* Exercise description
Print every record below exactly, minus the pictures.

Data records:
++++
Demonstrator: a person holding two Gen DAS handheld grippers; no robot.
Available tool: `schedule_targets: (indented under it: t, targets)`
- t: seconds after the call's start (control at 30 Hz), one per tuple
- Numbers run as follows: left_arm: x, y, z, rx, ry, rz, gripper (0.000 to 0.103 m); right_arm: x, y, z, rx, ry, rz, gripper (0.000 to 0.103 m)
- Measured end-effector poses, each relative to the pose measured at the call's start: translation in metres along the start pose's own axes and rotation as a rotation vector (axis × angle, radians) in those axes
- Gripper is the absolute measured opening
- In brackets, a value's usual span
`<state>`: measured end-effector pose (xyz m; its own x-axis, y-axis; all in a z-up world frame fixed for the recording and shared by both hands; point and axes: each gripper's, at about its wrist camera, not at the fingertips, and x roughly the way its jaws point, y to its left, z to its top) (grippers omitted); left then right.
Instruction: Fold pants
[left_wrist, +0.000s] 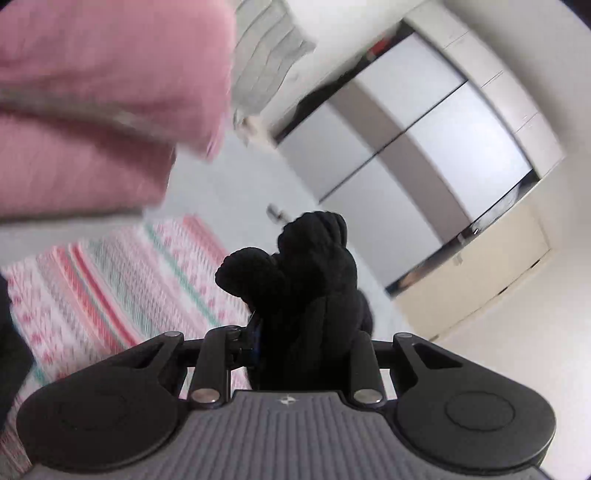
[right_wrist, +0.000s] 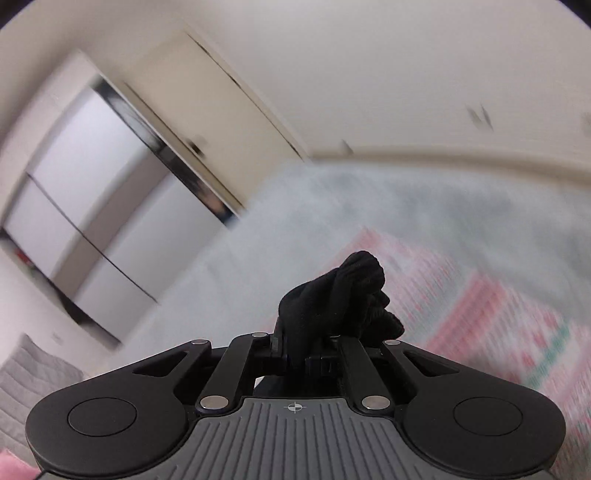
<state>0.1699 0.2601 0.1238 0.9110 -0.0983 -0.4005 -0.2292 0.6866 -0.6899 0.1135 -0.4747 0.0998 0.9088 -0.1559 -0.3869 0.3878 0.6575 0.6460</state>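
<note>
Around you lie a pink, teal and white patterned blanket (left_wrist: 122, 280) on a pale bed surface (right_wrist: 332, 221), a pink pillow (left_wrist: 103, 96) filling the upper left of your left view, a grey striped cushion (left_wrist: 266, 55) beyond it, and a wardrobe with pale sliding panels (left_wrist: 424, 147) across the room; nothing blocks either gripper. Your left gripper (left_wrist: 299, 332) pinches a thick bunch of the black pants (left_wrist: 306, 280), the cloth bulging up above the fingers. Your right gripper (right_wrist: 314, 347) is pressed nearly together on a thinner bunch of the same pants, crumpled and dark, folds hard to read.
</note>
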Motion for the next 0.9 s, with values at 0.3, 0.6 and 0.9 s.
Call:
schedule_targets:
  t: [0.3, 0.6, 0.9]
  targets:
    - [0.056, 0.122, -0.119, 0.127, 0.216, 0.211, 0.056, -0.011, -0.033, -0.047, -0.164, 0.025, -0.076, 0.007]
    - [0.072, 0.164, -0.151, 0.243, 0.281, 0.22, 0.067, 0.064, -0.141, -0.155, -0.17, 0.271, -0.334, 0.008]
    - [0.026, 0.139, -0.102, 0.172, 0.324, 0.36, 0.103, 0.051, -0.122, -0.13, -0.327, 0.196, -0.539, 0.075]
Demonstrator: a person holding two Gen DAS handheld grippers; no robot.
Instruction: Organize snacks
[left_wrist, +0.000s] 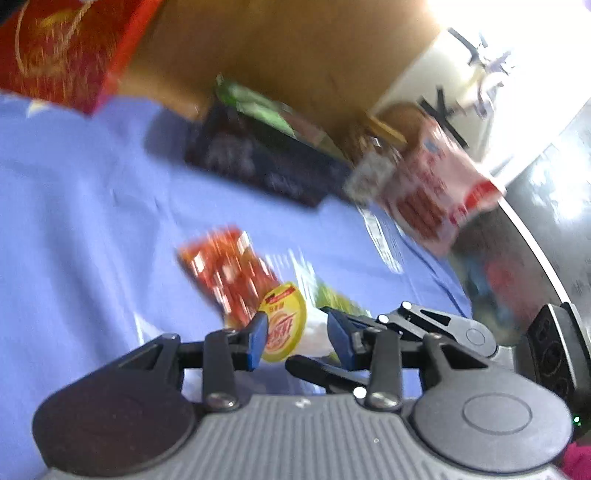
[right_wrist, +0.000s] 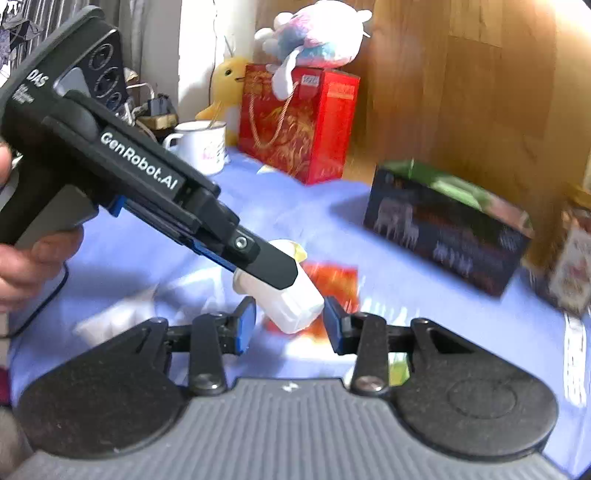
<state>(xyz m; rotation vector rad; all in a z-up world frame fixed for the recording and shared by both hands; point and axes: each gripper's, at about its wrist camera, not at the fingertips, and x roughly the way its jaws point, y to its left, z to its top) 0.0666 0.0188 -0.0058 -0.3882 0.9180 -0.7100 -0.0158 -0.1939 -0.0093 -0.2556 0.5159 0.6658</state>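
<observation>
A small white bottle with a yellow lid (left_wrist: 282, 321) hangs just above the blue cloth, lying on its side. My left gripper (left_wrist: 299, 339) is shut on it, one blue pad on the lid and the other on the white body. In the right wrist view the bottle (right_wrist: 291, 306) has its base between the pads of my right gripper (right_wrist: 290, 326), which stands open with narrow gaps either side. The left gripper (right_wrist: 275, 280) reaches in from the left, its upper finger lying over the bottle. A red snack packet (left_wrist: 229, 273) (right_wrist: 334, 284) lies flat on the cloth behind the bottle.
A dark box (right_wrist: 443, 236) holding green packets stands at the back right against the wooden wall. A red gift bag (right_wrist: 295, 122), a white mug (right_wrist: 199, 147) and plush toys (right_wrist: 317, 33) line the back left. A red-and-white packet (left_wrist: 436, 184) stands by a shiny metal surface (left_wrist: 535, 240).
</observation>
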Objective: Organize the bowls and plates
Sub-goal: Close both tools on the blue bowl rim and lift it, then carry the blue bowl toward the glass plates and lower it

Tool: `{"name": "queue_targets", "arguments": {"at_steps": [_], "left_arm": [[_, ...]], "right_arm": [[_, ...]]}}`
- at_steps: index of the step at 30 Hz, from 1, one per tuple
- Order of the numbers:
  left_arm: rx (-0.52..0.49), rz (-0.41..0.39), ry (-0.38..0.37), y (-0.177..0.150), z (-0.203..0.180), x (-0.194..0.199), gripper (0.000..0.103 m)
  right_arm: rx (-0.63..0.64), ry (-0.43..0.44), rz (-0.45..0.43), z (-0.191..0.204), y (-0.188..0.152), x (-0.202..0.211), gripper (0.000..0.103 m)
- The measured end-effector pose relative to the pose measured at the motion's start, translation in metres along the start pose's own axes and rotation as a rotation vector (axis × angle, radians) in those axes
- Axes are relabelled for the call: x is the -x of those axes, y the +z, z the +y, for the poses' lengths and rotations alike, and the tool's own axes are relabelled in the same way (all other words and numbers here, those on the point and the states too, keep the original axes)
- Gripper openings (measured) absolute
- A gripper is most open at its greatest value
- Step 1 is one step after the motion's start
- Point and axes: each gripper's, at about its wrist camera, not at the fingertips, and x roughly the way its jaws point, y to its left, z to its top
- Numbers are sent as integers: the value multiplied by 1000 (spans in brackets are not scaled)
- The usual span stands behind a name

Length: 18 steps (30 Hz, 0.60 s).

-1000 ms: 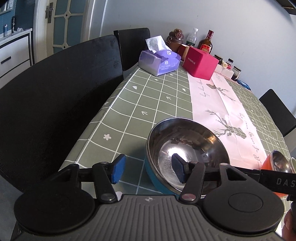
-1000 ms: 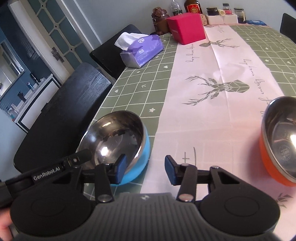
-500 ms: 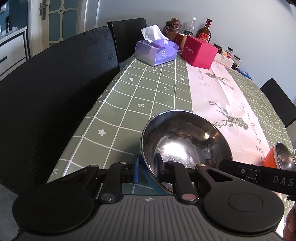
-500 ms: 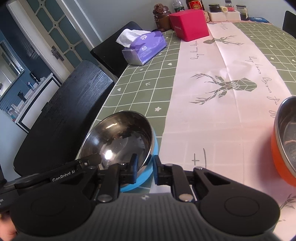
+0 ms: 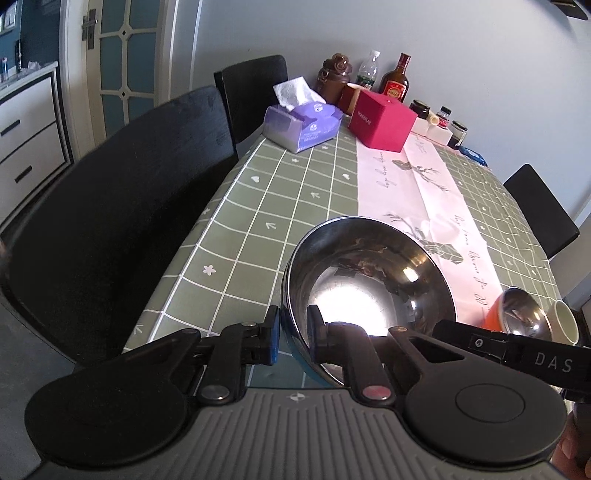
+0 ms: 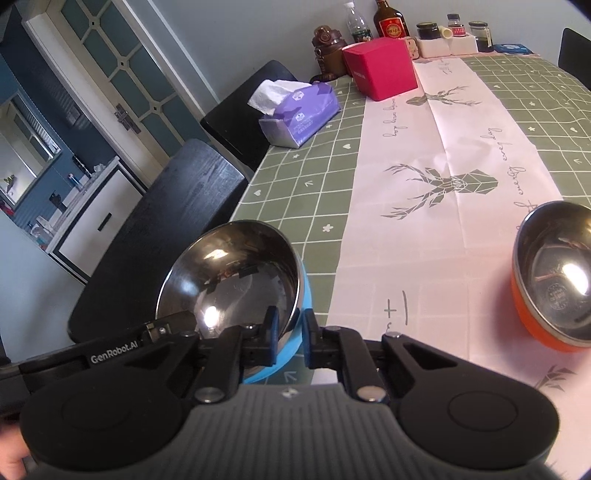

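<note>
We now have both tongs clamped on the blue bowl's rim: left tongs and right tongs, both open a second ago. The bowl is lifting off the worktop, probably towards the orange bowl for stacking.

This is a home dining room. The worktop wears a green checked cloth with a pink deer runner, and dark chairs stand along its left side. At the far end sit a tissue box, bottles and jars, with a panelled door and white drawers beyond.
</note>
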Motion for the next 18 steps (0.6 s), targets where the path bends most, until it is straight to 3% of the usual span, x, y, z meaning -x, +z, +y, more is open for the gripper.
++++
* Answer below
Demonstrator: a person holding two Gen DAS handheld grippers; no robot.
Available tool: `schedule_targets: (indented under it: t, targets)`
- t: seconds after the call's start (control at 30 Hz), one per tuple
- Numbers run as follows: left_arm: x, y, z, rx, ry, rz, gripper (0.000 to 0.103 m); right_arm: x, y, z, rx, ry, rz, gripper (0.000 to 0.103 m)
- Measured end-effector poses, each relative to the pose measured at the call's start: translation in metres along the start pose's own axes and rotation as a rotation vector (axis × angle, radians) in those axes
- Gripper is the absolute measured opening
- In brackets, a value's usual span
`<state>`: measured end-effector pose (xyz m; its own x-axis, y-axis; all in a z-up world frame fixed for the recording and shared by both hands; point and axes: each gripper's, at about its wrist camera, not at the fingertips, and x roughly the way its jaws point, y to its left, z to its top) (grippers omitted); left then right.
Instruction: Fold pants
[left_wrist, +0.000s] 
[right_wrist, +0.000s] 
<state>0.1699 0.2601 0.1238 0.9110 -0.0983 -0.4005 -0.2292 0.6866 -0.6899 0.1135 -0.4747 0.0998 0.9088 -0.1559 -0.3869 0.3878 0.6575 0.6460</state>
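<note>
Around you lie a pink, teal and white patterned blanket (left_wrist: 122, 280) on a pale bed surface (right_wrist: 332, 221), a pink pillow (left_wrist: 103, 96) filling the upper left of your left view, a grey striped cushion (left_wrist: 266, 55) beyond it, and a wardrobe with pale sliding panels (left_wrist: 424, 147) across the room; nothing blocks either gripper. Your left gripper (left_wrist: 299, 332) pinches a thick bunch of the black pants (left_wrist: 306, 280), the cloth bulging up above the fingers. Your right gripper (right_wrist: 314, 347) is pressed nearly together on a thinner bunch of the same pants, crumpled and dark, folds hard to read.
</note>
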Motion for the next 0.9 s, with values at 0.3, 0.6 and 0.9 s.
Call:
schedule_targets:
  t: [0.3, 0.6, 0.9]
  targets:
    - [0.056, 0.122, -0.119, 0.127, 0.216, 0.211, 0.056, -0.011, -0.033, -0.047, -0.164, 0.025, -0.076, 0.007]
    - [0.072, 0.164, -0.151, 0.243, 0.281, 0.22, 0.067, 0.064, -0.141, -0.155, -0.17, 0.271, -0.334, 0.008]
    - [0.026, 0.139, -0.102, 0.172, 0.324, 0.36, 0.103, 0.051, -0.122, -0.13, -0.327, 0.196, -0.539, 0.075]
Demonstrator: a person holding two Gen DAS handheld grippers; no robot.
Instruction: Organize snacks
[left_wrist, +0.000s] 
[right_wrist, +0.000s] 
<state>(xyz m; rotation vector rad; all in a z-up world frame fixed for the recording and shared by both hands; point and axes: each gripper's, at about its wrist camera, not at the fingertips, and x roughly the way its jaws point, y to its left, z to its top) 0.0666 0.0188 -0.0058 -0.3882 0.9180 -0.7100 -0.0158 -0.1939 -0.0093 -0.2556 0.5159 0.6658</state>
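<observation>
A small white bottle with a yellow lid (left_wrist: 282, 321) hangs just above the blue cloth, lying on its side. My left gripper (left_wrist: 299, 339) is shut on it, one blue pad on the lid and the other on the white body. In the right wrist view the bottle (right_wrist: 291, 306) has its base between the pads of my right gripper (right_wrist: 290, 326), which stands open with narrow gaps either side. The left gripper (right_wrist: 275, 280) reaches in from the left, its upper finger lying over the bottle. A red snack packet (left_wrist: 229, 273) (right_wrist: 334, 284) lies flat on the cloth behind the bottle.
A dark box (right_wrist: 443, 236) holding green packets stands at the back right against the wooden wall. A red gift bag (right_wrist: 295, 122), a white mug (right_wrist: 199, 147) and plush toys (right_wrist: 317, 33) line the back left. A red-and-white packet (left_wrist: 436, 184) stands by a shiny metal surface (left_wrist: 535, 240).
</observation>
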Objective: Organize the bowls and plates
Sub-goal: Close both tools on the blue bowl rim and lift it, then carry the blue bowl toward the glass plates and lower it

Tool: `{"name": "queue_targets", "arguments": {"at_steps": [_], "left_arm": [[_, ...]], "right_arm": [[_, ...]]}}`
- at_steps: index of the step at 30 Hz, from 1, one per tuple
- Order of the numbers:
  left_arm: rx (-0.52..0.49), rz (-0.41..0.39), ry (-0.38..0.37), y (-0.177..0.150), z (-0.203..0.180), x (-0.194..0.199), gripper (0.000..0.103 m)
  right_arm: rx (-0.63..0.64), ry (-0.43..0.44), rz (-0.45..0.43), z (-0.191..0.204), y (-0.188..0.152), x (-0.202..0.211), gripper (0.000..0.103 m)
- The measured end-effector pose relative to the pose measured at the motion's start, translation in metres along the start pose's own axes and rotation as a rotation vector (axis × angle, radians) in those axes
- Axes are relabelled for the call: x is the -x of those axes, y the +z, z the +y, for the poses' lengths and rotations alike, and the tool's own axes are relabelled in the same way (all other words and numbers here, those on the point and the states too, keep the original axes)
- Gripper openings (measured) absolute
- A gripper is most open at its greatest value
- Step 1 is one step after the motion's start
- Point and axes: each gripper's, at about its wrist camera, not at the fingertips, and x roughly the way its jaws point, y to its left, z to its top
- Numbers are sent as integers: the value multiplied by 1000 (spans in brackets are not scaled)
- The usual span stands behind a name

Length: 18 steps (30 Hz, 0.60 s).

-1000 ms: 
-1000 ms: 
-500 ms: 
-500 ms: 
+0 ms: 
+0 ms: 

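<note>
We now have both tongs clamped on the blue bowl's rim: left tongs and right tongs, both open a second ago. The bowl is lifting off the worktop, probably towards the orange bowl for stacking.

This is a home dining room. The worktop wears a green checked cloth with a pink deer runner, and dark chairs stand along its left side. At the far end sit a tissue box, bottles and jars, with a panelled door and white drawers beyond.
</note>
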Motion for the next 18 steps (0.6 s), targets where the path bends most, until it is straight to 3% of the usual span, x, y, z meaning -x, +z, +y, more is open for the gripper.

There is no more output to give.